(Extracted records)
▼

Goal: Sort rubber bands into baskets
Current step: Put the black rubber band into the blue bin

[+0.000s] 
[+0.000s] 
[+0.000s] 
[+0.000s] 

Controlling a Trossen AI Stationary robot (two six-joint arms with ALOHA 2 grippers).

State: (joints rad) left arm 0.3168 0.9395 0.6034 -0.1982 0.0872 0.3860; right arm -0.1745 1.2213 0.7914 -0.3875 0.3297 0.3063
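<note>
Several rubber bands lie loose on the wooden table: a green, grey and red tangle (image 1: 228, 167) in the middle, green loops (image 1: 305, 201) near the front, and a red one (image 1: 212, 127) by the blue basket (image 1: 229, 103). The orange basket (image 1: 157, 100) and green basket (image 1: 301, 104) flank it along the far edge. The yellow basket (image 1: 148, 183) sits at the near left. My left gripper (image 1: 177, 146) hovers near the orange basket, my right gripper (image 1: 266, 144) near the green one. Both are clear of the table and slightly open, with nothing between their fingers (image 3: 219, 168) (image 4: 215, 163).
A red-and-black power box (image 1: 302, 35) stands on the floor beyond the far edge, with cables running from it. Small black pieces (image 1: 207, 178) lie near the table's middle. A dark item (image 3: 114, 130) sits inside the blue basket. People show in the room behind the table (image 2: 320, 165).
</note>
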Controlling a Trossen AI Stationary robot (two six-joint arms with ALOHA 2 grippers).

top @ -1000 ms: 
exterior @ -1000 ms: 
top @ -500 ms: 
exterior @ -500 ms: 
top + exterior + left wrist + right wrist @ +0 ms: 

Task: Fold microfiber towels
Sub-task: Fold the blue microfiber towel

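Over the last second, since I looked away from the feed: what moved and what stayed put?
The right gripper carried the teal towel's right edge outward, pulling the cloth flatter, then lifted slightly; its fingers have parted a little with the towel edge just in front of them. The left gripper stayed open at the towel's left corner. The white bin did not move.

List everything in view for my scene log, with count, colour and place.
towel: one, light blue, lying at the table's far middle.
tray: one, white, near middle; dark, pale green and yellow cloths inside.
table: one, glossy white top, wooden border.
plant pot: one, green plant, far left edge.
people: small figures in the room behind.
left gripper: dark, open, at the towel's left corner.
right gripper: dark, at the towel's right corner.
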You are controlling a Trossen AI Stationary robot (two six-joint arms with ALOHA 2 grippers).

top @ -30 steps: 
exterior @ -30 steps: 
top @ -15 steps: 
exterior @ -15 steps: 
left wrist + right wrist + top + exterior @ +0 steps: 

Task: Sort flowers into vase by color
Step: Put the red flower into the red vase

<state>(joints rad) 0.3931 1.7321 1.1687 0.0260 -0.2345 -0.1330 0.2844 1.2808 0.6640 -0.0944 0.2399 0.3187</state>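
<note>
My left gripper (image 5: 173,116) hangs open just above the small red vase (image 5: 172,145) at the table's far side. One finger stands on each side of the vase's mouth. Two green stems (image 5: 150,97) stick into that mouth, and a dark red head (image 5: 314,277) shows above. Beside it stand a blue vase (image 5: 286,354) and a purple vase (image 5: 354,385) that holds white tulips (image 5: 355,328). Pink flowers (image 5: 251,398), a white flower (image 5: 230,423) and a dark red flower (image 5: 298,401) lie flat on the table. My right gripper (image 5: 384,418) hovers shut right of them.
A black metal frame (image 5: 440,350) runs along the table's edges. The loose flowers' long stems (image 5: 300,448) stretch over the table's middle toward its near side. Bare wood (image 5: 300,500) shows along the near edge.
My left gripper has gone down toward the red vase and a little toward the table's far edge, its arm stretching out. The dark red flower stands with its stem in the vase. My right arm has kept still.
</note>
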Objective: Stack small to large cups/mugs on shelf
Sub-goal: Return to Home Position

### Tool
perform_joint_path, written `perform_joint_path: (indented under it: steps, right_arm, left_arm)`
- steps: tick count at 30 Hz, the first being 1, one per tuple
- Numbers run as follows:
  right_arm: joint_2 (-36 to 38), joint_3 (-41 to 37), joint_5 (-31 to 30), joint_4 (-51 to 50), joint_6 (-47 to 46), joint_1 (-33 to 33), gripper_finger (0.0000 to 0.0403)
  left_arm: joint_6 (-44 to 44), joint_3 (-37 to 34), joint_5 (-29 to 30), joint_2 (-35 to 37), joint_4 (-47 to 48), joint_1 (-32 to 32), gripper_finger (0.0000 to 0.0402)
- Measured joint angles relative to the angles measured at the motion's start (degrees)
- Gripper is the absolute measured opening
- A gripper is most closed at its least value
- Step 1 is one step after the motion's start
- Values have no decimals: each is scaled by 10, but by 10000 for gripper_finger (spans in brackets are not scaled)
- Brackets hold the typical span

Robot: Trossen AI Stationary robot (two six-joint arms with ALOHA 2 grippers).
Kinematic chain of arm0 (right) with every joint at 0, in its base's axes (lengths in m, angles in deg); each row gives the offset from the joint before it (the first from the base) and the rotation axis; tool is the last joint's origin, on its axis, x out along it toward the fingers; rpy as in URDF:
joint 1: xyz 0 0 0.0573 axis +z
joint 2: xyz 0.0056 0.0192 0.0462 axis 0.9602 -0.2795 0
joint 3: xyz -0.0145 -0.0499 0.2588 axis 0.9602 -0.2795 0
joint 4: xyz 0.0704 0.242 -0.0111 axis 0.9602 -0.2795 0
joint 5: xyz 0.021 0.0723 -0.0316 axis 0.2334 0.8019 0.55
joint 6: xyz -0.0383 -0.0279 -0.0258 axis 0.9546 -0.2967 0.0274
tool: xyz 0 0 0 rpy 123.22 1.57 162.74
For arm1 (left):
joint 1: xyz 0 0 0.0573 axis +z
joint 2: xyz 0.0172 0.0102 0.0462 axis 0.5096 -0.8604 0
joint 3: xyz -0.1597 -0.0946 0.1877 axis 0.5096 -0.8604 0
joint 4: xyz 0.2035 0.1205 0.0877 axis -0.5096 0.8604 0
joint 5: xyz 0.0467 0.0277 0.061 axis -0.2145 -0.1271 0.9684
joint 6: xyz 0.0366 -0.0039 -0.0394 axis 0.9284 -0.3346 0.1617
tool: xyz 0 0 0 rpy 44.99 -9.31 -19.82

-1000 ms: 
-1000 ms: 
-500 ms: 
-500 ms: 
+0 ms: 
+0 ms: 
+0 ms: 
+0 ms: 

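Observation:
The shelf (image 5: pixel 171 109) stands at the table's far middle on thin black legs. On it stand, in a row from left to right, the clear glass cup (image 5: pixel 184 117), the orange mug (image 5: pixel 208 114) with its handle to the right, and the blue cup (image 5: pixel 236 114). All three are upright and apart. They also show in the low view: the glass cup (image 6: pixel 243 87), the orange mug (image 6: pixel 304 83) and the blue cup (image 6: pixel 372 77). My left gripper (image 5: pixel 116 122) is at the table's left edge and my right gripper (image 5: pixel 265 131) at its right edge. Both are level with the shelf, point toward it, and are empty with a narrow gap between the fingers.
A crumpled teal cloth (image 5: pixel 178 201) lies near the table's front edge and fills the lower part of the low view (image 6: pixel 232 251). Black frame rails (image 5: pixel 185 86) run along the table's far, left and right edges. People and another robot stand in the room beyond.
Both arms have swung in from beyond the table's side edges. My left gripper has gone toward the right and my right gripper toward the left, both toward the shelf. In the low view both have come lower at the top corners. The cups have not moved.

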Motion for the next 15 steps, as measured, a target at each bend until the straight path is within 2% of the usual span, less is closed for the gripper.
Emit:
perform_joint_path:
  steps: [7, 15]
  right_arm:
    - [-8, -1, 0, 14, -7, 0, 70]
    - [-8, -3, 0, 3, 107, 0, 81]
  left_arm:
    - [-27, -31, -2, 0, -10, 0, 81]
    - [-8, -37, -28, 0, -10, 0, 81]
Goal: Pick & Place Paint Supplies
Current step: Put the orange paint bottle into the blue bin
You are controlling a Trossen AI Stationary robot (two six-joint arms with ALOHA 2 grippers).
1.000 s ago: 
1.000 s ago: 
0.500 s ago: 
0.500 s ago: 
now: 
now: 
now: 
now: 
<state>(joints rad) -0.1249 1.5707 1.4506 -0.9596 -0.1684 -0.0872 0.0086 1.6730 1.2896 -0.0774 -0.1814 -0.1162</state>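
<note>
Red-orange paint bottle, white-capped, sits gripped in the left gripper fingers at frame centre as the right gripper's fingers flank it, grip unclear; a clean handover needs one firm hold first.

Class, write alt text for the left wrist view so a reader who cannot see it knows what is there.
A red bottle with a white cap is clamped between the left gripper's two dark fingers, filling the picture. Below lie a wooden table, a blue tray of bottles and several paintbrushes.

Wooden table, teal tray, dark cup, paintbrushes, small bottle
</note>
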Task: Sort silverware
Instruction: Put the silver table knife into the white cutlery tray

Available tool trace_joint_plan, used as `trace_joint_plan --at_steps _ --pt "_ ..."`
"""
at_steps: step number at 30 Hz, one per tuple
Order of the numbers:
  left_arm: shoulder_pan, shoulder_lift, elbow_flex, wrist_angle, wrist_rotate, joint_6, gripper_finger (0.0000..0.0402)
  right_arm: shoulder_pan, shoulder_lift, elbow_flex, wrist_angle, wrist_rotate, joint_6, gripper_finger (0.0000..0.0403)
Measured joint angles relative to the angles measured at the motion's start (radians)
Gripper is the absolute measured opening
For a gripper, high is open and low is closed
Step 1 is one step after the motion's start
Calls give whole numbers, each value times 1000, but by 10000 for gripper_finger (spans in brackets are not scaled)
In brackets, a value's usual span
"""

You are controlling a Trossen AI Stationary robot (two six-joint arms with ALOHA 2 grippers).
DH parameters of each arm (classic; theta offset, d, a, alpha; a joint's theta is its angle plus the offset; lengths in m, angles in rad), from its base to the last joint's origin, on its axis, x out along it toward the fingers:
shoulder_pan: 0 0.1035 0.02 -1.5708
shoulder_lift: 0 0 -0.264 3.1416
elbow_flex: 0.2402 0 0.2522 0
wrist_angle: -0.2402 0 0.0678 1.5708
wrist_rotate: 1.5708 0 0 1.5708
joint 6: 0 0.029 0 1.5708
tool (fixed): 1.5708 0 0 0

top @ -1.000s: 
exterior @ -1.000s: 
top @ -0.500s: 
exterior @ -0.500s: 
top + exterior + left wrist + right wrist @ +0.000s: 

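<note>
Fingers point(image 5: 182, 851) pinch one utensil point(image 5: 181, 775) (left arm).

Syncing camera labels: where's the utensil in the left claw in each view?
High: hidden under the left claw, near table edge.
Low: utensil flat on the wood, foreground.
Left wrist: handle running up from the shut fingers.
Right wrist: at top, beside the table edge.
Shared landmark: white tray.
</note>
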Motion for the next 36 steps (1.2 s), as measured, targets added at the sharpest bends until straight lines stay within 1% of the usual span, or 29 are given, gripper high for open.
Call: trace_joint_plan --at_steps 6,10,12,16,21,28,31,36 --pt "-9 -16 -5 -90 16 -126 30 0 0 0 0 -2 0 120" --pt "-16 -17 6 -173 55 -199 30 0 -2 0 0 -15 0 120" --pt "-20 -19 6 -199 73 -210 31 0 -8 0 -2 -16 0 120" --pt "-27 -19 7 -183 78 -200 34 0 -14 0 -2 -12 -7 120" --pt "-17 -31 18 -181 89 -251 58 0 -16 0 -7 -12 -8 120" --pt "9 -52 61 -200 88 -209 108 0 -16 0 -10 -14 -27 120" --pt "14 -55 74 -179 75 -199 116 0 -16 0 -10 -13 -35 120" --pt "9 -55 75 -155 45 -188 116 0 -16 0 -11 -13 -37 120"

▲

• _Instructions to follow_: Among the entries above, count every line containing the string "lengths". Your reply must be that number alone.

• _Task answer_: 2